◆ **TASK ITEM**:
Go through the entries below line by line and count those containing "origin"; the answer is that count alone.

◆ **DATASET RECORDS**:
● ● ● ● ●
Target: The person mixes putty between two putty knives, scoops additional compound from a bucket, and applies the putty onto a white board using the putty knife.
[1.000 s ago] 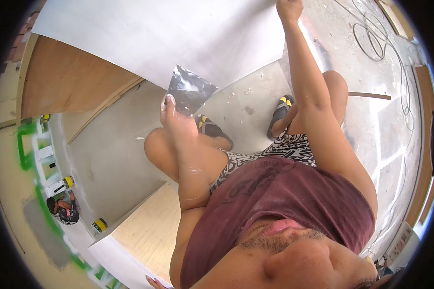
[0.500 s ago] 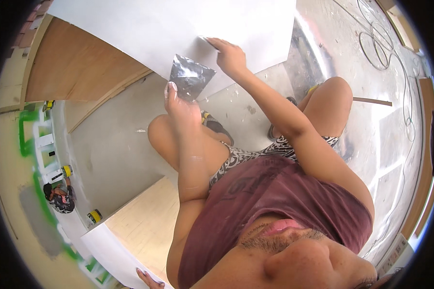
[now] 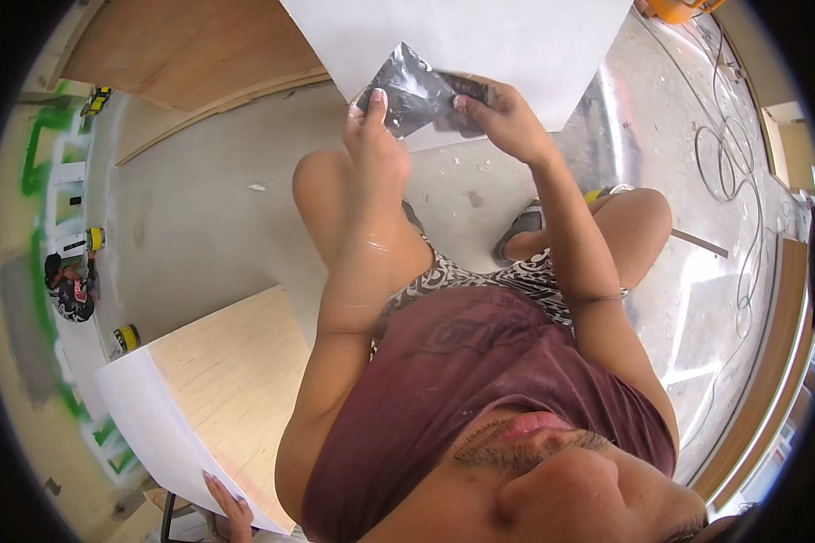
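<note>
My left hand, with white paste on its thumb, grips a thin dark square plate smeared with white. The plate is tilted, one corner up, in front of a large white panel. My right hand is closed on a dark, flat putty scraper, blurred by motion. The scraper is close against the plate's right edge, and my right thumb is at that edge; whether they touch I cannot tell. The panel's lower edge lies just beyond both hands.
Brown plywood stands at the far left. A person's hand rests on a white-faced board at lower left. Another person is low by the left wall, near yellow-black cans. Right: a coiled cord and a strip.
My right hand has left the white panel and come to the plate's right side. The plate has been raised and turned. The whole view has shifted, showing more on the right.
</note>
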The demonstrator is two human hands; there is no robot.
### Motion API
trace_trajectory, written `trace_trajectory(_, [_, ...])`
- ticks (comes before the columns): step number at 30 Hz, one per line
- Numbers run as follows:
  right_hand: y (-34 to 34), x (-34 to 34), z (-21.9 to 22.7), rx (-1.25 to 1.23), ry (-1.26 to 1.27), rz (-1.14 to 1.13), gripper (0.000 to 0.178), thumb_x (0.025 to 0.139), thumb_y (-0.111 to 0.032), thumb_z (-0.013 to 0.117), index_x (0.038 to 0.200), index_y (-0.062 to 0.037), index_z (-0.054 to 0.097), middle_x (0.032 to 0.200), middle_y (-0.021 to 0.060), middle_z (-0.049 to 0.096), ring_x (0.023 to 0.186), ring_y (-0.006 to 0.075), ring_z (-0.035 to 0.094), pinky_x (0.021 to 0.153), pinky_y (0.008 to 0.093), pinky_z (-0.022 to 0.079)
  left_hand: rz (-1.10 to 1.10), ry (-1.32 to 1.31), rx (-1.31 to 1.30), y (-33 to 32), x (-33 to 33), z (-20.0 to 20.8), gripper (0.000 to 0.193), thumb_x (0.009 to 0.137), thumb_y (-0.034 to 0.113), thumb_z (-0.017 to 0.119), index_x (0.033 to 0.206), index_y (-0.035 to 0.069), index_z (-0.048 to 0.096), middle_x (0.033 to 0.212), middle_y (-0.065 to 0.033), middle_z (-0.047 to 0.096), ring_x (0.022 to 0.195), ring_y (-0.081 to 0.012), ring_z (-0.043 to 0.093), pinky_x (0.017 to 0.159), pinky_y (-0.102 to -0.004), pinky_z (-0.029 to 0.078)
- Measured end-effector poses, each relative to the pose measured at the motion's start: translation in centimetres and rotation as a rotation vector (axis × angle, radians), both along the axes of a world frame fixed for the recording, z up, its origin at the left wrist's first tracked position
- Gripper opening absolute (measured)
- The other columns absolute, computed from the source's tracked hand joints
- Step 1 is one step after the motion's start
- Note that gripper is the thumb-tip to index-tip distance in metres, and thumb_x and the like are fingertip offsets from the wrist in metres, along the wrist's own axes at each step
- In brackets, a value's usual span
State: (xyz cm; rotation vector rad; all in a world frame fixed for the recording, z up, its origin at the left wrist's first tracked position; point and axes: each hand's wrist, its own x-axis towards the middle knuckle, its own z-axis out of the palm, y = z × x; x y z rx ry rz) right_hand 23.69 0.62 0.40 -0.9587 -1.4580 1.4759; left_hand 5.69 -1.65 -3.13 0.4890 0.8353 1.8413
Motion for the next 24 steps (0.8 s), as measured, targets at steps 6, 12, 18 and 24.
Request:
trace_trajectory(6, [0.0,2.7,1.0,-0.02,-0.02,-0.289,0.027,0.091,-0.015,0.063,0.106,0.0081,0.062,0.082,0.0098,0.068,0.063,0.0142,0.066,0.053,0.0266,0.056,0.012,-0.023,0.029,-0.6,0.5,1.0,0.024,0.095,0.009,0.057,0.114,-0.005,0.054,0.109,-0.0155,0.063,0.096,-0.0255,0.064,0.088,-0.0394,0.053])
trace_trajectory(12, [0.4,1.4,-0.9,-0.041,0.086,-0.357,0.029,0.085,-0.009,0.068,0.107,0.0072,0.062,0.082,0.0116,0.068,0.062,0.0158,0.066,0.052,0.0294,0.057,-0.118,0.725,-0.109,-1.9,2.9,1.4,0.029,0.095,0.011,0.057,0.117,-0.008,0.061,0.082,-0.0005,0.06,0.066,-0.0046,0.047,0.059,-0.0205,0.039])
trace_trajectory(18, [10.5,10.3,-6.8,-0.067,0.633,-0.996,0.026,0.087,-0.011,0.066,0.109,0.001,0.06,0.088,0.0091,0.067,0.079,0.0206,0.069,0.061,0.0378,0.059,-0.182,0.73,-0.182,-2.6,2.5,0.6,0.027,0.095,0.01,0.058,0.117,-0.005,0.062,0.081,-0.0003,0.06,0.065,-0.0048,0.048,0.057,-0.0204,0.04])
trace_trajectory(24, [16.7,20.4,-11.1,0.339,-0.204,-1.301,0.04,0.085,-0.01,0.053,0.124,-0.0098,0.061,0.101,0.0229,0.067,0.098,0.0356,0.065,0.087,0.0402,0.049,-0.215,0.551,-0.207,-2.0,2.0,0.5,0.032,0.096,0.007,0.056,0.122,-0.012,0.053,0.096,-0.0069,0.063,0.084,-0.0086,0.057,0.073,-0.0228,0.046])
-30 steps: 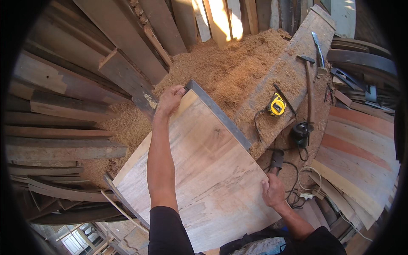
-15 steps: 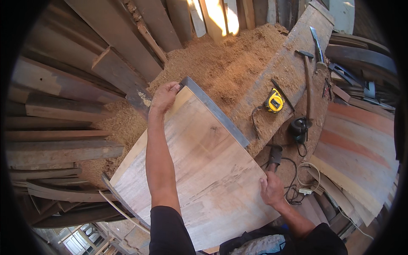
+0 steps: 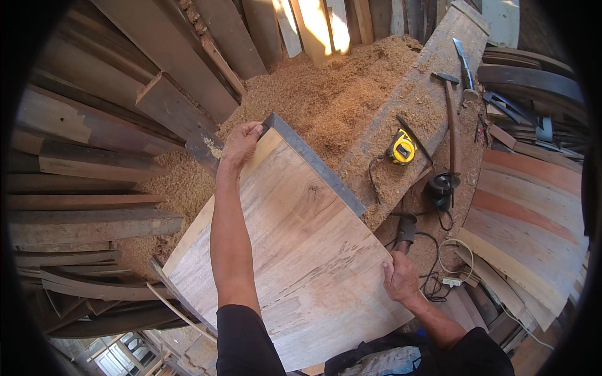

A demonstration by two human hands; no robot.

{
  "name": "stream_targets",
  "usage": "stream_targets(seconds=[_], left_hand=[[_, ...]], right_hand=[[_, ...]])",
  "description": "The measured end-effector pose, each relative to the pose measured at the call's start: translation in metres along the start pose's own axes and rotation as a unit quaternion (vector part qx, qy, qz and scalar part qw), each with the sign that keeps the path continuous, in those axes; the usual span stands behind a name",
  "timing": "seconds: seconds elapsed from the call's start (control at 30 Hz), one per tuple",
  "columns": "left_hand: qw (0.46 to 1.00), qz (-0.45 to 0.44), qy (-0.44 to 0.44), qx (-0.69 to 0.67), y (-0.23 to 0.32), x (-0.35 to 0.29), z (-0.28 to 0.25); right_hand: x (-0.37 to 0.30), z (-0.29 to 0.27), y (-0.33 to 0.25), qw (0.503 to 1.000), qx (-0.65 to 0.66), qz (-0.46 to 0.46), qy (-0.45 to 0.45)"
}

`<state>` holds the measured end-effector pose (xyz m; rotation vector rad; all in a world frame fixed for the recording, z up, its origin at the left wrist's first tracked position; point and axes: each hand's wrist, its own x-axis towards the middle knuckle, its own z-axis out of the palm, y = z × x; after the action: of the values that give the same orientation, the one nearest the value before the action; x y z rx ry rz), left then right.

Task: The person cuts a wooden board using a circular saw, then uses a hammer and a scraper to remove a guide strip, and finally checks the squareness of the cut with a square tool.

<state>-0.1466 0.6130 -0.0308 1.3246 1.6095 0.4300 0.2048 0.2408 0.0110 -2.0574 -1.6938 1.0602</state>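
Note:
A wide pale wooden panel (image 3: 307, 257), made of boards side by side, slants across the middle of the head view. Along its far edge runs a dark grey strip (image 3: 316, 164). My left hand (image 3: 240, 145) is closed round the panel's far left corner, its fingertips at the end of that strip. At the right edge, my right hand (image 3: 402, 277) grips the panel with the thumb on top; its other fingers are partly hidden. Just beyond the right hand lies a dark cylindrical tool (image 3: 406, 230) with a cable.
A sawdust-covered plank (image 3: 456, 39) carries a yellow tape measure (image 3: 402, 149). Near it lie a hammer (image 3: 452, 122), a chisel (image 3: 464, 64) and a black round tool (image 3: 441, 185). Sawdust (image 3: 313, 94) covers the ground ahead. Boards (image 3: 94, 222) crowd the left; another panel (image 3: 523, 213) lies right.

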Motion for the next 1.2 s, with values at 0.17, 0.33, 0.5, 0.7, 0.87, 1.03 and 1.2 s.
stream_targets(seconds=[0.17, 0.33, 0.5, 0.7, 0.87, 1.03, 1.2], left_hand=[[0.999, -0.007, 0.029, 0.025, 0.011, -0.004, 0.005], [0.999, 0.022, -0.028, -0.026, -0.009, 0.002, -0.002], [0.999, 0.033, -0.024, 0.012, -0.009, 0.004, -0.002], [0.999, 0.012, -0.039, -0.009, -0.003, 0.001, -0.001], [0.999, 0.030, -0.030, 0.022, -0.007, 0.001, 0.001], [0.998, 0.000, -0.028, -0.065, -0.012, 0.002, 0.004], [0.999, 0.010, -0.015, -0.047, -0.012, 0.002, 0.001]], right_hand=[[-0.001, -0.001, -0.001, 1.000, -0.002, 0.013, 0.002], [0.000, -0.004, -0.006, 0.999, -0.003, 0.032, -0.019], [-0.001, -0.005, -0.007, 0.999, 0.004, 0.037, -0.023], [0.002, -0.003, -0.004, 1.000, 0.017, -0.010, 0.014], [0.001, -0.004, -0.005, 1.000, 0.018, 0.011, 0.008], [0.000, -0.003, -0.003, 1.000, 0.026, 0.009, 0.012], [0.000, -0.004, -0.002, 1.000, 0.004, 0.018, -0.024]])
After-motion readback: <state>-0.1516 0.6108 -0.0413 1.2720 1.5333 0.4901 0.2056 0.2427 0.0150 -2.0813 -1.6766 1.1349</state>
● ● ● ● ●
◆ **TASK RESULT**:
3